One item that may be listed among performance requirements of search systems is the time taken to update indices (hereinafter “update processing time”). With respect to update processing time, the shorter the batch processing time of a regularly executed index update process, the better.
Another item that may be listed among performance requirements of search systems is a function of regularly updating indices without suspending the search service, in other words, the availability of the search service. With respect to updating indices without suspending the search service, there is a method in which two indices, namely, one for searching and another for updating, are used. This method provides a search service using search indices, while updating update indices in the background. Specifically, only those files that have been newly updated since the last index update are configured as differential indices, and the update indices are merged. However, for this method, there physically have to be two holding areas for index data, which causes the storage volume to be twice the minimum requisite amount.
By way of example, in JP Patent Application Publication (Kokai) No. 2001-14342 A (Patent Document 1), the following method is disclosed as a scheme for compressing/reducing index data. External document numbers and internal document numbers are managed through a table. When a document is updated, only the location information regarding the text string whose location has been altered through editing is added to the index. A high-speed index updating function is thus realized, while at the same time preventing duplicate registration of location information. An increase in total index volume is consequently suppressed.
On the other hand, the following method is disclosed in JP Patent Application Publication (Kokai) No. 2010-262379 A (Patent Document 2). At the time of index generation, the text string of each document is divided word by word, and location information indicating where each word is located counting from the beginning is identified in terms of a number. The numbers indicating the locations of the respective words are then aggregated to numerical values of or below a pre-defined fixed length. Finally, a sequence of location information is mapped to a single transposition list and stored. The index size is thus reduced. Further, by aggregating location information using an arbitrarily specified delimiter instead of a fixed length, detection omissions are prevented albeit at the risk of false detections.

SUMMARY

With the inventions according to Patent Documents 1 and 2 discussed above, compression/reduction of the index data itself is realized by improving the data storage scheme for individual index data. However, it still remains that, in order to update indices without suspending the search service, two systems of index data are physically held, making it difficult to prevent a significant increase in data volume due to duplication. Further, they are not schemes that realize more efficient index optimization processing either.
The present invention realizes online index updating while preventing a physical increase in data volume caused by index duplication.
In order to solve the problem above, in an information search system according to the present invention, a snapshot of an original index file is created, and the snapshot data is utilized for search indices, while the original data is used for updating.
With the present invention, it is possible to reduce the physical storage capacity required, while maintaining availability during index updates. Other problems, features, and advantages will become apparent through the description provided below.
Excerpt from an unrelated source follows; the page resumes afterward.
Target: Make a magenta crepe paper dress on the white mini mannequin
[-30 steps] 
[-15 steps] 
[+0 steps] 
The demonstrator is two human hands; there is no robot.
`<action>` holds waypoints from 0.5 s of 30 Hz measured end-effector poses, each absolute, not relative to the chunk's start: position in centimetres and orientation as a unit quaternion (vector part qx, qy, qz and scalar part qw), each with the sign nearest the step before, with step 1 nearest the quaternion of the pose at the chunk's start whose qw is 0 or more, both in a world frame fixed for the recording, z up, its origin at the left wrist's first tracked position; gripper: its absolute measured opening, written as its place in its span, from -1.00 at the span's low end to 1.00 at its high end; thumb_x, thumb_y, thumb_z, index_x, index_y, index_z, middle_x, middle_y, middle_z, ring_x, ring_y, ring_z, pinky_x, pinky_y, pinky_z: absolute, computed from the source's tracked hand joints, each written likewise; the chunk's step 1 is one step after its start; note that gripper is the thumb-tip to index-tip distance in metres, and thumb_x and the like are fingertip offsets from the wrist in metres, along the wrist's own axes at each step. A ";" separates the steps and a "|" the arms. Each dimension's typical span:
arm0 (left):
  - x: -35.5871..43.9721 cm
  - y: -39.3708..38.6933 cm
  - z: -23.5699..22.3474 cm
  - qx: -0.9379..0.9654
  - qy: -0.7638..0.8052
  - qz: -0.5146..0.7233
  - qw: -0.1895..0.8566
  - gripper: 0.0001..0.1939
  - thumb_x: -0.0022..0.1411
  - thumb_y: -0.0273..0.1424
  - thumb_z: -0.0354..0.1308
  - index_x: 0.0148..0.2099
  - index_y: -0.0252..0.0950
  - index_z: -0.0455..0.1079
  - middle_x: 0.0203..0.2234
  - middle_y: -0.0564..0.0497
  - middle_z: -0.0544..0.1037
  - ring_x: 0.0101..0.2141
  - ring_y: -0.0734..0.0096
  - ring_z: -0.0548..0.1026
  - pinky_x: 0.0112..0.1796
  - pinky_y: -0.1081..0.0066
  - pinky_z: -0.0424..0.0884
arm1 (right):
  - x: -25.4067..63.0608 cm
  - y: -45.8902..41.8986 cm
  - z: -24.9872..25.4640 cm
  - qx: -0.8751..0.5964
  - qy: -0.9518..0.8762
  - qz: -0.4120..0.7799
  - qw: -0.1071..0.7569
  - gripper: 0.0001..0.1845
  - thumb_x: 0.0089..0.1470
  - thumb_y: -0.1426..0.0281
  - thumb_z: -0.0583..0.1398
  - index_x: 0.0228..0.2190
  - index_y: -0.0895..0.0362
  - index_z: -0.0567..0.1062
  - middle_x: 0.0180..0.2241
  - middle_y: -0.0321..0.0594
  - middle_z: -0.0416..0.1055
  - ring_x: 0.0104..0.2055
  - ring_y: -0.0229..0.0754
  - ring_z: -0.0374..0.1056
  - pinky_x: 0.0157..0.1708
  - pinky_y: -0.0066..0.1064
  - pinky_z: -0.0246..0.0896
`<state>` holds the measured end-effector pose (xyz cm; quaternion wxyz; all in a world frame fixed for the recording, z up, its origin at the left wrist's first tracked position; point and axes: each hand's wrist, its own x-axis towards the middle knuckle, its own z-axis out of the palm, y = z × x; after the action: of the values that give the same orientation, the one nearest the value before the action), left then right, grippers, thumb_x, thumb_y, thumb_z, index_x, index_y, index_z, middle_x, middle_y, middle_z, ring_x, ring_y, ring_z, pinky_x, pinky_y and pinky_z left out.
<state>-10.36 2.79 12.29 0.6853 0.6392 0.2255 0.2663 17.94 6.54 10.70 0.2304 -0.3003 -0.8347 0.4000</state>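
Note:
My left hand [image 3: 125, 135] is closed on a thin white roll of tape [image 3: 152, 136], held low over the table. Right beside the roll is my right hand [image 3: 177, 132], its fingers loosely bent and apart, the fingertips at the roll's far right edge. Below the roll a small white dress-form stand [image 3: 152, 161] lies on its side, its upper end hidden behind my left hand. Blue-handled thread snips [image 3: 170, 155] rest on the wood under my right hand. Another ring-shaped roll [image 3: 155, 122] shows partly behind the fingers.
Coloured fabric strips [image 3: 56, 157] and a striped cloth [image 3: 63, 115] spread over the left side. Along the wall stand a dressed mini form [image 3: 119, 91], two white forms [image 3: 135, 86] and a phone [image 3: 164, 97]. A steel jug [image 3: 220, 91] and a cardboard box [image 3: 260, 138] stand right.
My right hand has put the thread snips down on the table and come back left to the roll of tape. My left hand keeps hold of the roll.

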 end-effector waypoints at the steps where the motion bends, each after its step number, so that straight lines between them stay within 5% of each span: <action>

BRIEF DESCRIPTION OF THE DRAWINGS

FIG. 1 is a diagram illustrating a configuration of an information search system according to an embodiment.

FIG. 2 is a diagram showing a concept of an index update process that uses a snapshot.

FIG. 3 is a diagram showing a configuration example of a crawling management DB table.

FIG. 4 is a flowchart illustrating an overall process regarding index generation and update.

FIG. 5 is a flowchart illustrating a crawling process.

FIG. 6 is a flowchart illustrating a differential index generation process.

FIG. 7 is a flowchart illustrating an index update process.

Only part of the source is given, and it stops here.